◆ **PROBLEM DETAILS**
Your copy should contain exactly the lines from the one that holds "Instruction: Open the" through the end of the material, reproduced as written, with no pictures.
----------------
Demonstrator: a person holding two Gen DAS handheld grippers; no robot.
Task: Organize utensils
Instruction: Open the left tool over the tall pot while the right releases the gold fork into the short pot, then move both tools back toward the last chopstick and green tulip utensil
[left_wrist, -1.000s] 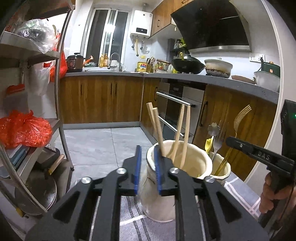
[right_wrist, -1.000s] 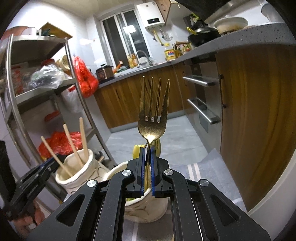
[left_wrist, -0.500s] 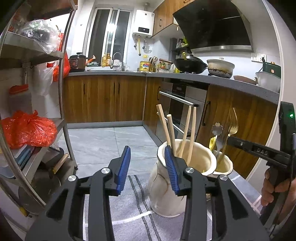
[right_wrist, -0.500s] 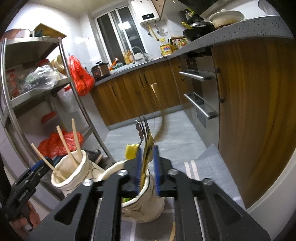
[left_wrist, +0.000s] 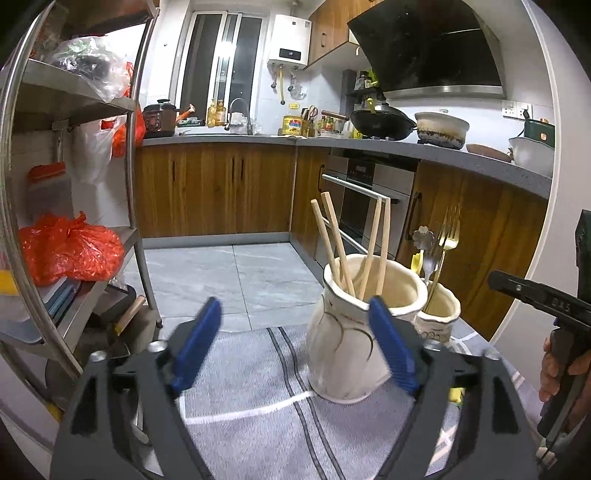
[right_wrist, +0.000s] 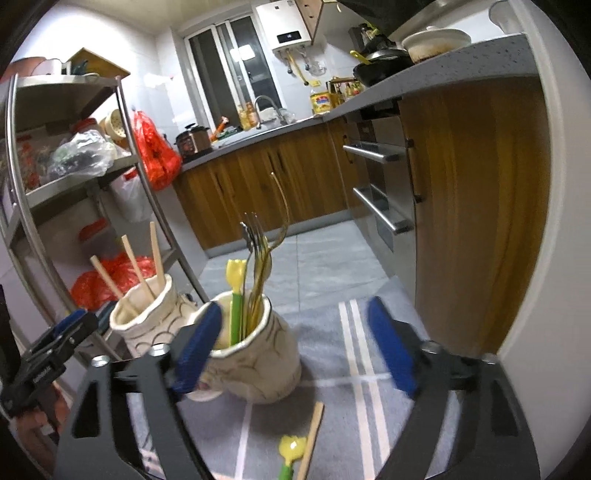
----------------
◆ **EXERCISE SOLUTION**
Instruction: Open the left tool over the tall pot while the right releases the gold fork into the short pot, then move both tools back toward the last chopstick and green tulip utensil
[left_wrist, -1.000s] 
[right_wrist, -1.000s] 
[left_wrist, -0.500s] 
[right_wrist, -0.500s] 
[left_wrist, +0.000s] 
[right_wrist, +0.000s] 

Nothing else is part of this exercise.